RNA extraction and reverse transcription were performed as described (Norder et al., 2001 ). The VP1 region was amplified by PCR with primers 76C/62C and sequenced in both directions (Norder et al., 2001
). The complete ORF of the genome of 2776/82 was amplified with primers 6N (sense; 5' GTACCTTTGTGAGCCTGTT 3') and 3PR (antisense; 5' TAWMGRARAATTTACCCCYAC 3') with the Expand Long Template PCR System, according to the manufacturer (Roche Diagnostics). The amplificate was sequenced by primer walking in both directions using cycle sequencing with fluorescein-labelled dideoxy-chain terminators and the reagents in the BigDye sequencing kit (Applied Biosystems). Primers used in the sequencing reactions are available upon request.

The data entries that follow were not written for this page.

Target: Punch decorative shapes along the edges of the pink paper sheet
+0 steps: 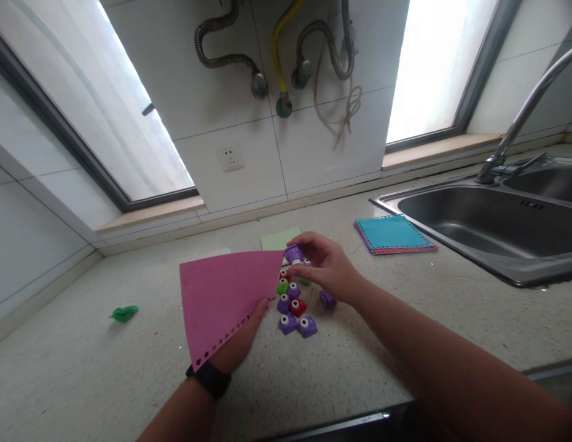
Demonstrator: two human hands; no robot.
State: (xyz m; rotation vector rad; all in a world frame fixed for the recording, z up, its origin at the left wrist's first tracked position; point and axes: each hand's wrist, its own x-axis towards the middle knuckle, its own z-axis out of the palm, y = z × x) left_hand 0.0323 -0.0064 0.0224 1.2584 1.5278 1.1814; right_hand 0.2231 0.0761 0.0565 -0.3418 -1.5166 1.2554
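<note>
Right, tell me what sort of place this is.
Probably a home kitchen: a steel sink and tap set in the counter, hoses on the tiled wall. The left hand holds pink paper, the right hand a purple punch.

A pink sheet [221, 294] is edged by a row of star-shaped holes. A purple punch [293, 253] is seen above small punches [295, 307] coloured purple, red and green. Towards the right edge of the speckled beige worktop [105, 368], a teal sheet [391, 232] is bordered with dots.

Forearms forward; left hand [242, 341], right hand [325, 267] pinched.
</note>
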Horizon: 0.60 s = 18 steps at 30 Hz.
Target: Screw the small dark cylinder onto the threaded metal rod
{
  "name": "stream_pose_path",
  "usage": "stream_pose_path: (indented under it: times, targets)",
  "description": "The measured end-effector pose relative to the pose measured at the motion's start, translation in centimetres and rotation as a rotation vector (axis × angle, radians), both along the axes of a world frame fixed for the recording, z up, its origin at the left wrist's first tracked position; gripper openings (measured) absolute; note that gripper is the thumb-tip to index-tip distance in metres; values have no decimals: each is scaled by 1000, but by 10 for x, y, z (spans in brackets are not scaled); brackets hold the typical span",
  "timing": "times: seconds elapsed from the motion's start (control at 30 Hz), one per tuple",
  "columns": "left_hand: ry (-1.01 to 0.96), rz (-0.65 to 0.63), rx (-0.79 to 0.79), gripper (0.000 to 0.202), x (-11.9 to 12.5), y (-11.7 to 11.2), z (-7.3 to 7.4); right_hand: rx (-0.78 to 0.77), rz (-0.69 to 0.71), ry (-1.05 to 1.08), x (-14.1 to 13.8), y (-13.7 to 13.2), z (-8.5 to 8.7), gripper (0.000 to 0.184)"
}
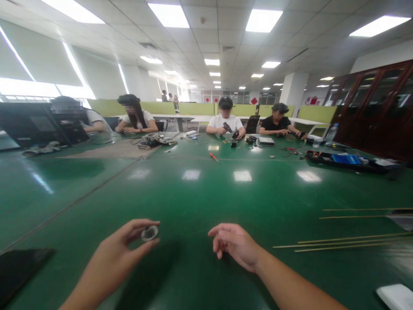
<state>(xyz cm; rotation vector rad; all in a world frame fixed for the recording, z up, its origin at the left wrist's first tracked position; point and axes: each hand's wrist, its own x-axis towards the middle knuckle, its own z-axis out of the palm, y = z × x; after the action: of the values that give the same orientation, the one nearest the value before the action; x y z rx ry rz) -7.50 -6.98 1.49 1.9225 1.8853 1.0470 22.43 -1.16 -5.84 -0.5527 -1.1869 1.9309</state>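
My left hand hovers above the green table and pinches a small round grey disc between thumb and fingertips. My right hand hangs a short way to the right of it, fingers loosely curled and pointing down, with nothing in them. The two hands do not touch. Several thin yellowish sticks lie on the table to the right of my right hand.
A dark flat object lies at the near left, a white object at the near right corner. A red-handled screwdriver lies mid-table. Several other people sit at the far side among tools, a laptop and a black tray.
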Motion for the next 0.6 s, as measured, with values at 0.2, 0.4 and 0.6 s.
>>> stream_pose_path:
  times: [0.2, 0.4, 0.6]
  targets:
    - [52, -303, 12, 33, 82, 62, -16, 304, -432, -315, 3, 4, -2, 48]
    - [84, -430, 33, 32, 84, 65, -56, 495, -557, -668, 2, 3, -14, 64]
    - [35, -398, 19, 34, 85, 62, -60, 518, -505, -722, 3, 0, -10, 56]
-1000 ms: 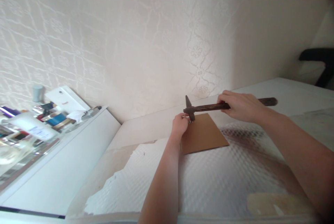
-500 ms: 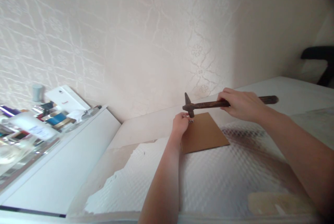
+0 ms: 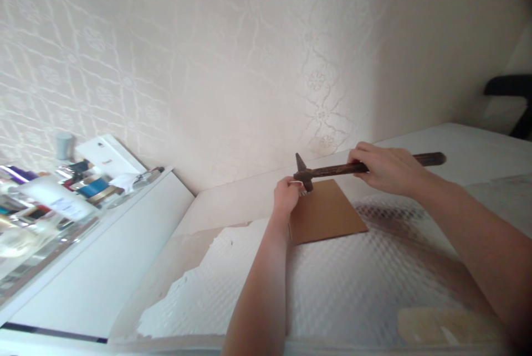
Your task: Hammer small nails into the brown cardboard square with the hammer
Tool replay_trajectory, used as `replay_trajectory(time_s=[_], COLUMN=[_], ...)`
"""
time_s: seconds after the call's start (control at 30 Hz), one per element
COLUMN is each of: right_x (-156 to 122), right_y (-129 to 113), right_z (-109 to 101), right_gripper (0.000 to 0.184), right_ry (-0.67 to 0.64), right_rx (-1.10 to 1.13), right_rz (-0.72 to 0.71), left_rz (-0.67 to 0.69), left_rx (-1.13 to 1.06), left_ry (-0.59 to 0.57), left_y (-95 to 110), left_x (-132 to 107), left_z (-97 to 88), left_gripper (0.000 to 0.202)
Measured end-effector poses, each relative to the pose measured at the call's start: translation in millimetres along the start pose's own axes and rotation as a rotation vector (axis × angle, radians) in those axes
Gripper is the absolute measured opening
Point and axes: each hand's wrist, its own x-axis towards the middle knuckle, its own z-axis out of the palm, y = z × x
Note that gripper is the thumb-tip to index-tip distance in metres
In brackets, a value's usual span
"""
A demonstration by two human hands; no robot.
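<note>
My right hand (image 3: 384, 169) is closed round the dark wooden handle of a hammer (image 3: 332, 169), held roughly level. The hammer's head (image 3: 303, 174) sits just above the far left corner of a brown board (image 3: 326, 212). My left hand (image 3: 286, 196) is pinched shut at that same corner, right under the hammer head, on something small that I cannot make out. The board lies flat on a sheet of white bubble wrap (image 3: 341, 284).
The bubble wrap covers a white table (image 3: 469, 145) against a patterned wall (image 3: 233, 68). To the left stands a white cabinet (image 3: 103, 256) topped with several bottles and boxes (image 3: 62, 190). A dark chair part (image 3: 511, 96) shows at the far right.
The hammer head rose slightly half a second ago and has come back down onto the spot by my left fingers. The left hand and board have stayed put.
</note>
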Motion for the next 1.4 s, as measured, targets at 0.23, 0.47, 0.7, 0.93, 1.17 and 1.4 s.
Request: replay_trajectory(time_s=[0.23, 0.47, 0.7, 0.93, 1.17, 1.4], right_x=[0.4, 0.7, 0.0, 1.4, -0.2, -0.4], right_y=[-0.2, 1.5, 0.0, 2.4, -0.2, -0.7], right_z=[0.2, 1.8, 1.8, 1.6, 2.9, 3.4], right_gripper=[0.014, 0.017, 0.02, 0.02, 0.019, 0.018], right_ry=[0.008, 0.025, 0.007, 0.028, 0.022, 0.025], right_rx=[-0.007, -0.015, -0.031, -0.066, -0.063, -0.059], right_rz=[0.014, 0.04, 0.036, 0.089, 0.046, 0.039], left_rz=[-0.111, -0.076, -0.08, -0.09, -0.044, -0.045], left_rx=[0.287, 0.2, 0.445, 0.521, 0.515, 0.524], left_ry=[0.056, -0.144, -0.407, -0.384, -0.339, -0.358], left_y=[1.1, -4.1, 11.7, 5.6, 3.1, 2.9], left_x=[-6.0, -2.0, -22.1, -20.8, -18.5, -17.7], left_z=[-22.4, -34.7, -48.6, -42.3, -32.6, -30.9], left_gripper=[0.042, 0.043, 0.088, 0.1, 0.091, 0.091])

The P2 region of isolates 57/99 and 22/00 was amplified with primers 296 (sense; 5' TGGGNGGHGARGGNGTIGTIGGNTT 3') and 1471 (antisense; 5' TGACNGGRCARCACTCNTCRTCACA 3'). The amplificate was sequenced in both directions with the primers used in the PCR and primer 1295 (5' GCATYYTGTTYACBTCHCCRTTYGT 3') as sequencing primers.
Sequence analysis.
The VP1 sequences of the three isolates were aligned with those of 127 enterovirus strains belonging to HEV-A through D. The sequence of the complete P1 region for 2776/82 was aligned with those of 54 enterovirus strains retrieved from GenBank. The sequence obtained of the P2 and P3 regions of strain 2776/82 as well as 1188 nucleotides of the P2 region of strains 57/99 and 22/00 were aligned with the corresponding sequence of 51 enterovirus strains retrieved from GenBank. The number of nucleotides and predicted amino acid differences were calculated with the Mega program package, version 1.02 (Kumar et al., 1993 ). Genetic distances were calculated using the Kimura two-parameter method for the nucleotide sequences and the Dayhoff PAM matrix for the deduced amino acid sequences. The dendrograms were constructed using the UPGMA and neighbour-joining algorithms in the PHYLIP 3.57 program package (Felsenstein, 1993
). Bootstrap anaysis was performed on 1000 replicas using the programs Seqboot and Consense (Felsenstein, 1993
). Similarity and boot-scanning analyses were performed using the SimPlot program (Lole et al., 1999
; Ray, 1997
) and a boot-scanning program package using the PHYLIP package for phylogenetic analysis (Salminen & Cobb, 1998
). The sequences were also analysed using the Recombinant Identification Program (RIP) (Siepel & Korber, 1995
).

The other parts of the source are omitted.